For each line of the material, check for the string "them"; then state how many lines had it, giving only the number.

• **Information provided**
· · · · ·

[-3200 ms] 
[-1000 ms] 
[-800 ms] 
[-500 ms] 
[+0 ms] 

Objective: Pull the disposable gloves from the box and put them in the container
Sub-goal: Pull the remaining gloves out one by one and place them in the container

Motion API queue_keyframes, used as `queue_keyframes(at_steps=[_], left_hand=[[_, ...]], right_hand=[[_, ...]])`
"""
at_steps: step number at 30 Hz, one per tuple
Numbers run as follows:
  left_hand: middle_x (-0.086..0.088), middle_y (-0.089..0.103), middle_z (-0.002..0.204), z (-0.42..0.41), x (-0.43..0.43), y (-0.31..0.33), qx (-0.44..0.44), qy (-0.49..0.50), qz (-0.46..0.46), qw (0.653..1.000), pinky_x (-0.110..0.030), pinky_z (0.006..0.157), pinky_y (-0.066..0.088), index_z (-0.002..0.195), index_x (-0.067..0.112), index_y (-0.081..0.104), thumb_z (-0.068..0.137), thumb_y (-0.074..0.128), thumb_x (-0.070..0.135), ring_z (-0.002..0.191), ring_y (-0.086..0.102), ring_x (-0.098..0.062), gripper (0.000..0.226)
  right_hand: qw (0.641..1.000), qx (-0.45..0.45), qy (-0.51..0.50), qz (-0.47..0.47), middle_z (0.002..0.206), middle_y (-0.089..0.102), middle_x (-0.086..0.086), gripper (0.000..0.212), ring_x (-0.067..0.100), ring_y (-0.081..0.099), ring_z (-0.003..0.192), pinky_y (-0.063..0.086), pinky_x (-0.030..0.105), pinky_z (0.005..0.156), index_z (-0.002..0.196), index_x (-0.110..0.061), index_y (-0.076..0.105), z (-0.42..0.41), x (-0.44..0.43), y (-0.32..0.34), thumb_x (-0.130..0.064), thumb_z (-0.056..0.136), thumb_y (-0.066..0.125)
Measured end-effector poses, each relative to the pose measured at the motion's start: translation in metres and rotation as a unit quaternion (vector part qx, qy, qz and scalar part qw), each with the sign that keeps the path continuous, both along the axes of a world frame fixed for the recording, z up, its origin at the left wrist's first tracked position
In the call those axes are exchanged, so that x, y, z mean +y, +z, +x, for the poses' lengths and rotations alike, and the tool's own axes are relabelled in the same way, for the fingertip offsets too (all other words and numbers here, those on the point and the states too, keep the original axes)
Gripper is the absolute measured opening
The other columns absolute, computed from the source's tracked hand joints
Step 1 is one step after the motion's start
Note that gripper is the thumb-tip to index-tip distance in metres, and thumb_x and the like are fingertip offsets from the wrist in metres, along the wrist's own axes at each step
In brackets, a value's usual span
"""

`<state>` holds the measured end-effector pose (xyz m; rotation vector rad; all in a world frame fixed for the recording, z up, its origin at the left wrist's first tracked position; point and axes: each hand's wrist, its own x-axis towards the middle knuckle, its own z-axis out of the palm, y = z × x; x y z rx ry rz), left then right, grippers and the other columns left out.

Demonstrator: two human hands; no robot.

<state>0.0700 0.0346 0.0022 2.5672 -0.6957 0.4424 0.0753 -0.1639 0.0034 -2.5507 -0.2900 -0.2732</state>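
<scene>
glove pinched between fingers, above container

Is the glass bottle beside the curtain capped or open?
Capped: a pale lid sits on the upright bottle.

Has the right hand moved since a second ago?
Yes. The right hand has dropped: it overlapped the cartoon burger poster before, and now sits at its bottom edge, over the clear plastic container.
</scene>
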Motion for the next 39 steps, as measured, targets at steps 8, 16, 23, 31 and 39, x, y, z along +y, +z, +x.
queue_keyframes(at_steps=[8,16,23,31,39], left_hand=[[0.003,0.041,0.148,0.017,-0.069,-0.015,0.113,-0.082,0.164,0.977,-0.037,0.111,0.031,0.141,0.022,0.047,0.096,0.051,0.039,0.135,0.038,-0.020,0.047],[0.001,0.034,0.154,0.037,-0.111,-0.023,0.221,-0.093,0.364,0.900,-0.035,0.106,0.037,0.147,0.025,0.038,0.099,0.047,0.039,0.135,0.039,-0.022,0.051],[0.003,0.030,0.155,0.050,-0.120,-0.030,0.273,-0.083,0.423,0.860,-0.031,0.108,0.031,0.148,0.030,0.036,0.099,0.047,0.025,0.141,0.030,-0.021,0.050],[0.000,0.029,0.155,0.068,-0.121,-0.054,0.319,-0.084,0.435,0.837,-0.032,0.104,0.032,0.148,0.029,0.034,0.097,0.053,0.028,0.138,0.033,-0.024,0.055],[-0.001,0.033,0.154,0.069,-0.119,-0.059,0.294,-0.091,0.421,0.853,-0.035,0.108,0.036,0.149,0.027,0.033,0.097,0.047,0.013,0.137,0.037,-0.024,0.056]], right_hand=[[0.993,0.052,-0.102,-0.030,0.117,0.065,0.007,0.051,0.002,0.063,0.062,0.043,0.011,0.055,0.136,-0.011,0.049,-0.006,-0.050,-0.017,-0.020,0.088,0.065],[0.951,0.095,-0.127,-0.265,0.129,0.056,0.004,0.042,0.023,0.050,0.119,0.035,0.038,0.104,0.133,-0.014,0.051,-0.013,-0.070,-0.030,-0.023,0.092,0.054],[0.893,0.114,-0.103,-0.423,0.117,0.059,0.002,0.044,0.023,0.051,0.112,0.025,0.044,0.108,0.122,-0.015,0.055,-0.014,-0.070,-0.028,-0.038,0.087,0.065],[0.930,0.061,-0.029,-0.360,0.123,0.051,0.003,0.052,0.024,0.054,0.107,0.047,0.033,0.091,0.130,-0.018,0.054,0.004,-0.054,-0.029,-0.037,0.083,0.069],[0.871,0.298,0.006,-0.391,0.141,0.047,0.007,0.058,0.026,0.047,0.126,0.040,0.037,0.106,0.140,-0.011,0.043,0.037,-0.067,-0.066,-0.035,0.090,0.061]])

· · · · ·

• **Response below**
2